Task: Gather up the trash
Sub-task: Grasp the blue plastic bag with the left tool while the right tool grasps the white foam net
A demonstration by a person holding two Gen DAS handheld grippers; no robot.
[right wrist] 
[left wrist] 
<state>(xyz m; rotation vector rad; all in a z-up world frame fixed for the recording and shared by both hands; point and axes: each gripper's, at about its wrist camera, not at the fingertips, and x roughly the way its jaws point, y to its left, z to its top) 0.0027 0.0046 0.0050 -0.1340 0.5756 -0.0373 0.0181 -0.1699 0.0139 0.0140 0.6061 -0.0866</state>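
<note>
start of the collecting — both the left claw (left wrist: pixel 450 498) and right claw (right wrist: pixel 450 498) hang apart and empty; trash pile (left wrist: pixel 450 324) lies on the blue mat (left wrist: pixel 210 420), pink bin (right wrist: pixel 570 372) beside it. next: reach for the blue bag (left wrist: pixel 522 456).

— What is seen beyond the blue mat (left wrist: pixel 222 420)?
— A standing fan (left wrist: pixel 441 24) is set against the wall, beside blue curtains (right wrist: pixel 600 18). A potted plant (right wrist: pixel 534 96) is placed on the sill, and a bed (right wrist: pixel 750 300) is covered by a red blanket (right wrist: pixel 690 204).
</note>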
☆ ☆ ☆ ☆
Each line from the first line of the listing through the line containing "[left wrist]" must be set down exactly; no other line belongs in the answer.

• WRITTEN ANSWER
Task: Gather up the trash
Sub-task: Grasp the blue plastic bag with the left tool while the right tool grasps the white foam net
A demonstration by a person holding two Gen DAS handheld grippers; no robot.
[right wrist] 
[left wrist] 

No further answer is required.